Again, I'm sorry to read about your struggles, I know how difficult and sorrowful they can be. I hope that you will look at the more traditional and growing areas of our church, and ask yourself if they could possibly be right. There is nothing to lose by listening to a different view than the one that comes most naturally to you. If you still disagree after you give it a chance, at best you will be no worse off than you are now, and you will be able to say that you have given it thought, time and prayer.
10.4.2010 | 10:36pm
steve says:
I'm glad you all decided that Diane's desire to be a priest isn't from God. Good of you to tell her about God's will in her life. Diane: apparently the message from the Church is, "Not happy? It's your fault. It's a man's world..."

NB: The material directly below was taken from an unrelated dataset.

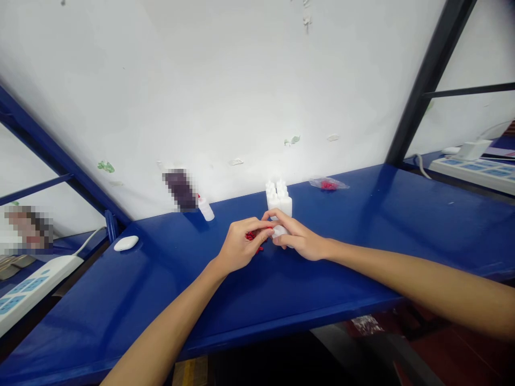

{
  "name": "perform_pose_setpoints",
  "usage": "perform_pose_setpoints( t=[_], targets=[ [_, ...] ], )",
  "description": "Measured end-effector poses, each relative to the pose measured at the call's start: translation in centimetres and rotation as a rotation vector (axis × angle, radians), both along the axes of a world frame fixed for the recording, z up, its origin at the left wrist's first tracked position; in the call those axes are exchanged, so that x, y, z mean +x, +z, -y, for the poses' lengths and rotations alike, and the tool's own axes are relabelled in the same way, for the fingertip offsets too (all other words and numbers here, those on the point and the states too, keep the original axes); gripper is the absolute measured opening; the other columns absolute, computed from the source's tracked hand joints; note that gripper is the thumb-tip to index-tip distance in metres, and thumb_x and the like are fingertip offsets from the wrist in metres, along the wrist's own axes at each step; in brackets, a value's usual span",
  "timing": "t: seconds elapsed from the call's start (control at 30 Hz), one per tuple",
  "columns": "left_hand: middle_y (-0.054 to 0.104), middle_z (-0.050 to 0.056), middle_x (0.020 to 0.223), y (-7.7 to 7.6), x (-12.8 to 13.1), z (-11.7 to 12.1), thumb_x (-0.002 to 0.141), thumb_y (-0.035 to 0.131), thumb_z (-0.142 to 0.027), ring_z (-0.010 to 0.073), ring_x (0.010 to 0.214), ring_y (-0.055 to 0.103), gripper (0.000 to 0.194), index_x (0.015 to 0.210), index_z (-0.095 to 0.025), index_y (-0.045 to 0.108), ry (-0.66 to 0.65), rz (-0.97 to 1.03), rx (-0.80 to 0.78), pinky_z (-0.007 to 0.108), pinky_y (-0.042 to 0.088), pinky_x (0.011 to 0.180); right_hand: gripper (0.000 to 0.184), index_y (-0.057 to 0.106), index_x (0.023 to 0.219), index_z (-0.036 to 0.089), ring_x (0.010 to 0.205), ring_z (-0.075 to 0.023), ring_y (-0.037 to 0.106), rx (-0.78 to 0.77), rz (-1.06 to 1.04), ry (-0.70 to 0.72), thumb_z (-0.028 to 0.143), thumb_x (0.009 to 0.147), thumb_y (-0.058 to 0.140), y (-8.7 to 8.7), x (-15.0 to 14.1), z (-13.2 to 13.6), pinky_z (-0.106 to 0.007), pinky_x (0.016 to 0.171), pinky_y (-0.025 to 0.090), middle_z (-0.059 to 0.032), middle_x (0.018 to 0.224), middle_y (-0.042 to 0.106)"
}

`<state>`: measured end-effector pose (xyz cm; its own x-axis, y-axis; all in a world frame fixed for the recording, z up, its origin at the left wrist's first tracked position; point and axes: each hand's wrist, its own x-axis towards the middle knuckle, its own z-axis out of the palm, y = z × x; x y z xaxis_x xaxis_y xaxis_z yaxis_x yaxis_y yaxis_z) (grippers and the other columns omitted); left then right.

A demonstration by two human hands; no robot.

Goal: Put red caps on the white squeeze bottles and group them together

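My right hand (300, 236) is wrapped round a small white plastic bottle (280, 232), which lies tilted with its neck toward the left. The fingertips of my left hand (240, 244) are pinched on a small red cap (270, 228) at the bottle's neck. Whether the cap is threaded on I cannot tell. Several loose red caps (251, 235) show behind and below my left fingers, partly hidden by them. Just beyond my hands a group of white bottles (279, 203) stands upright in a tight cluster, with white tips and no red caps on them.
Against the wall at left stands a white bottle (206, 209) with a red top, beside a pixelated dark patch. A clear bag of red pieces (329, 185) lies at the back right. A white oval object (126, 243) sits on the blue table (161, 279) at left.
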<state>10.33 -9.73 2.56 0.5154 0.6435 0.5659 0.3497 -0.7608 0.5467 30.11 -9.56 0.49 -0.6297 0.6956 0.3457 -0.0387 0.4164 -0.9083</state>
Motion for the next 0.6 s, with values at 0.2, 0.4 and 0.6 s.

I'd attend your mass with relish, Diane.
11.17.2010 | 10:45am
The existence of sinners and even those "not truly working to better their fellow man" among bishops, conservatives, Jesuit priests, liberal thinkers, readers of First Things, etc. is not exactly news. That we also find examples of pure goodness and holiness in the members of all of those groups is not news either. We even find those who "think for themselves" in all of these groups. These thinkers do not however all come to the same conclusions as "Richard," who seems to think agreement with a writer and holy man such as Bishop Marc Aillet is evidence that the readers "need bishops to tell us how to think and vote." In this he is mistaken. I have a sense that all of us contributing here are "jousting with windmills," so to speak. We have a treasure "beyond price" in our faith. It is an "irruption of eternity" into time. But, there will always be failure, weakness, and sin in the life of the Church; we are after all only men and women, not angels, whether laity or clergy. As in a family, we endure and abide with one another, striving daily to help each other toward our proper end. The important thing - the first thing - is that the Holy Spirit actually does act in the sacrament of the altar, our unworthiness notwithstanding - and we do receive the Body of Christ, in the strength of which we go forth in His name. The Church through the power of the Holy Spirit proclaims the Lord and makes present the living Christ! If the Church is "invisible" we have ourselves to blame, one by one, because we are "sent forth" at the end of every Mass. There are no "lower ranks" in the Church. Each life is precious beyond price. The subtle, sacred, mysterious, life-transmitting role of women is not well-understood in our raucous culture. Its power is quiet, in the way that the growth of a seed is quiet and hidden - but the results can be magnificent - not for personal glory but for the glory of God. Perhaps women need to learn anew how to value the feminine gifts. Perhaps one problem is that we no longer value our precious graces, even reject them.
4.29.2011 | 4:56pm
Zenia Brower says:
Just hoping that one small change insitituted in many parishes - the priests , atleast once a week , having Eucharistic exposition and Adoration ...Pope John Paul 11 had often mentioned his desire for same ...there is something very special , to see the priest kneeling before the Lord, in the monstrance, leading the devotions .. and also making confessions available more often ,may be before the Holy Mass , atleast on week days ..it is good to see many parishes making such changes ! To "think for yourself" is not thinking at all, Richard. How much of what you know was due to your own thinking? Did you ascertain that the earth goes around the sun through your own thinking? Having never been there, do you know there is such a place as Istanbul? Have you indeed laid eyes on Jesus Christ himself?